I don't often get into arguments about "This country was founded on _____, so ______" with people. However, I posted this on a friend's blog regarding whether or not government should impose morality on people, especially in light of issues regarding the gay community, marriage, and everything else that combination stirs up.
Unfortunately, any time you have a government of the people, by the people, and for the people, you run into the problem of who is the loudest voice. Our heritage has paved the way for marriage to be defined heterosexually, which in many cases stems out of a Judeo-Christian belief. So it isn't a reach to say that morality is a part of government since the people who started the government had a sense of morality to do so.
There was that whole, "What England is doing to us isn't right, so let's have a revolution." This is steeped in morality, is it not?

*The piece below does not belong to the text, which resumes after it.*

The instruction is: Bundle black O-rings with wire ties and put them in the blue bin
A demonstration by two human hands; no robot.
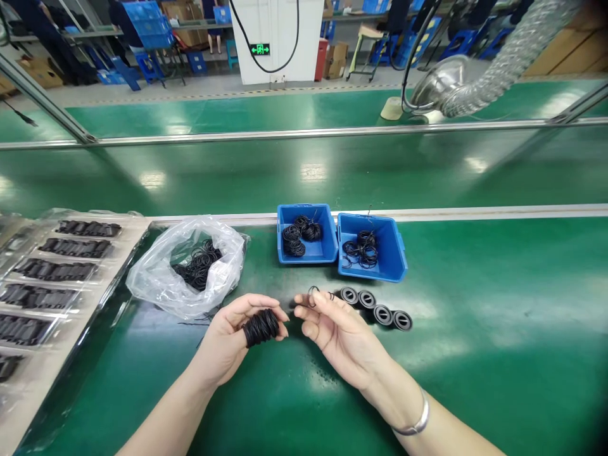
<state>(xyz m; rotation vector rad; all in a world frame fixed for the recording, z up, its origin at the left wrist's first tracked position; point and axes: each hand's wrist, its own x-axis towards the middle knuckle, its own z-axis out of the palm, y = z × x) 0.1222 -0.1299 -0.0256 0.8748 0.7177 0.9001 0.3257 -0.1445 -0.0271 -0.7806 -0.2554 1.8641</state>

Since that whole thing is "worked out," why should we be surprised or objectionable when morality continues to be a factor in how we live and govern? Granted, the sinfulness of man keeps creating a snowball of obliviousness to our own blind spots and rationalizations, so why shouldn't we grab back onto the very values that started this country to begin with? Again, values in many cases have their roots in a Judeo-Christian belief?
As a Christian, I have no issue with realizing that the sinfulness of man will always rationalize manufactured rights while only an unchanging God gets to call the shots on what does and doesn't qualify. It's our understanding of God that changes, and sometimes that change isn't always for the better... other times it is.
I wonder which one this is.
Thanks for the dialogue.
As a side note, may we never presume that heterosexual sin isn't as powerfully rippling as homosexual sin. The Good News is that the love and direction of God is more powerful than us all, lest we be stuck in a place that our own weakness couldn't get us out of.